_Your instructions_
From the data below, repeat everything exactly except the images.

_Exercise data_
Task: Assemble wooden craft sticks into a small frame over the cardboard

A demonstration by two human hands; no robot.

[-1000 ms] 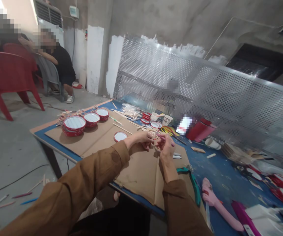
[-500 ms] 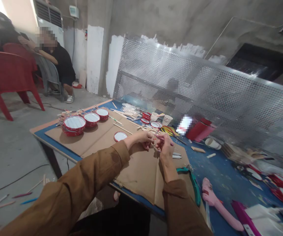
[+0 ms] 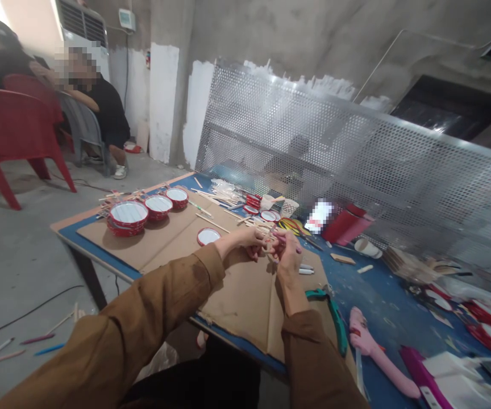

_Exercise solution_
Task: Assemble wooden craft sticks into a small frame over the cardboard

A demonstration by two human hands; no robot.

[-1000 ms] 
[-500 ms] 
[+0 ms] 

With this, the answer is finished.